Several law professors criticized the ruling of a Texas federal judge that struck down as unconstitutional the Centers for Disease Control and Prevention’s (CDC) national moratorium on evictions, which was implemented due to the COVID-19 pandemic.
U.S. District Judge John Barker, an appointee of former President Donald Trump, sided with a coalition of property managers on Thursday, reasoning that the federal government had exceeded its authority with the ban which first took effect under the Trump administration and has since been extended by the Biden administration through March 2021.
The moratorium applies to tenants making less than $100,000 annually after experiencing a substantial loss of income and making a good faith effort to get financial assistance.
Judge Barker rejected the government’s assertion that the CDC order fell within the authority of granted to Congress through Article I of the U.S. Constitution, specifically through the Commerce Clause, because the regulated conduct—evictions—did not constitute “economic activity” that substantially affects interstate commerce.

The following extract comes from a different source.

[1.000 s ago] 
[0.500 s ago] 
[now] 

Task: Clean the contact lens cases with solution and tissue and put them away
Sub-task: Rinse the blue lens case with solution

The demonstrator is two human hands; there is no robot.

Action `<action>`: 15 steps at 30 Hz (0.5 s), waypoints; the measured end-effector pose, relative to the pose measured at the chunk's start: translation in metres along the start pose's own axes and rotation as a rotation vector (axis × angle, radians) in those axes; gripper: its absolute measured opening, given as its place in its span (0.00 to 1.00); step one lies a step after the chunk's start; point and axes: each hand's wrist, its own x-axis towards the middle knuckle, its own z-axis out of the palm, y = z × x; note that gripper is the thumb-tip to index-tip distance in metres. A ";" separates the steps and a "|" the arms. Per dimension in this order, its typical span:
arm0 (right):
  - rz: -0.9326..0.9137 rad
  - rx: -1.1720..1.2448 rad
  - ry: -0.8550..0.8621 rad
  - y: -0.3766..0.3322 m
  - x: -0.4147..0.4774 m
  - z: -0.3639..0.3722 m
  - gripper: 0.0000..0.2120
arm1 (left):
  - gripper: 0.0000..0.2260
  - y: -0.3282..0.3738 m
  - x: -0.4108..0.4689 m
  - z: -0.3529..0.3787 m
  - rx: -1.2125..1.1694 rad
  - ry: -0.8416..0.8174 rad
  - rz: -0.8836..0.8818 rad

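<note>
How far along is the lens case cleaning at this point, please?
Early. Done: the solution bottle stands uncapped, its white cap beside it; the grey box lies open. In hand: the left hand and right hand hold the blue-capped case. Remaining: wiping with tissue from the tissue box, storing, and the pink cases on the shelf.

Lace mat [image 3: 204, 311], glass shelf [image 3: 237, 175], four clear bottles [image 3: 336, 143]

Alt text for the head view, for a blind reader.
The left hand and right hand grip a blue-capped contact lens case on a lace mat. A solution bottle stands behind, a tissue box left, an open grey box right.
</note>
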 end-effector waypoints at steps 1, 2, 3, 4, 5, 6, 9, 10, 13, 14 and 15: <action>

“The point is to assess the nexus between the local activity and interstate commerce or federal regulation thereof,” Barker wrote. “Here, the regulated activity is not the production or use of a commodity that is traded in an interstate market. Rather, the challenged order regulates property rights in buildings—specifically, whether an owner may regain possession of property from an inhabitant. Real estate is inherently local. Residential buildings do not move across state lines. And eviction is fundamentally the vindication of the property owner’s possessory interest.”
“Although the COVID-19 pandemic persists, so does the Constitution,” the judge concluded. “Declaring the scope of constitutional power is thus proper relief, and a federal court with jurisdiction has a ‘virtually unflagging obligation . . . to exercise that authority’ to resolve a case before it.”
Law professors criticized the ruling, saying its implications could extend far beyond this particular case.
“If this ruling is correct, than desegregation under Title II of the Civil Rights Act wouldn’t be constitutional. A restaurant owner could be required to sell food to all, but after the transaction the owner couldn’t be banned from making customers eat in segregation seating,” wrote Anthony Michael Kreis, a constitutional law professor at Georgia State University.
“You can’t parse the relationship like this in any meaningful way. No reasonable person would say the economic transaction for consuming food on a premises ends once money is exchanged and everything after is irrelevant— same is true of landlords and tenants [with regard to] eviction,” he continued. “Simply put: The right to remove someone from the premises or demand someone comply with a particular demand on the premises— whether it be a restaurant or rented housing— is not unrelated to the terms of the initial transaction.”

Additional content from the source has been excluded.